Your task: Every word of the data must be reproduced in your reply exactly.
___ Supplied information ___
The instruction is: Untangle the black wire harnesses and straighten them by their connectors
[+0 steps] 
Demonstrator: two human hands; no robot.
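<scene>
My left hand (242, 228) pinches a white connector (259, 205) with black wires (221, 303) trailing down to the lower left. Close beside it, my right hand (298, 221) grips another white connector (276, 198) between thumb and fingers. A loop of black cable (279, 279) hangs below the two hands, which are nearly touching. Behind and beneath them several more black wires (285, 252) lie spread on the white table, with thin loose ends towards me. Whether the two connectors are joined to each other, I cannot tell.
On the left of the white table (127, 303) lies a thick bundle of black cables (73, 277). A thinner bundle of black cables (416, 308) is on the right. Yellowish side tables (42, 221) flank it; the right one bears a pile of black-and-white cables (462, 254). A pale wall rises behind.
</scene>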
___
Result for this task:
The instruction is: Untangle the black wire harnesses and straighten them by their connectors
[+0 steps] 
Demonstrator: two human hands; no robot.
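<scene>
My left hand (242, 228) pinches a white connector (259, 205) with black wires (221, 303) trailing down to the lower left. Close beside it, my right hand (298, 221) grips another white connector (276, 198) between thumb and fingers. A loop of black cable (279, 279) hangs below the two hands, which are nearly touching. Behind and beneath them several more black wires (285, 252) lie spread on the white table, with thin loose ends towards me. Whether the two connectors are joined to each other, I cannot tell.
On the left of the white table (127, 303) lies a thick bundle of black cables (73, 277). A thinner bundle of black cables (416, 308) is on the right. Yellowish side tables (42, 221) flank it; the right one bears a pile of black-and-white cables (462, 254). A pale wall rises behind.
</scene>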

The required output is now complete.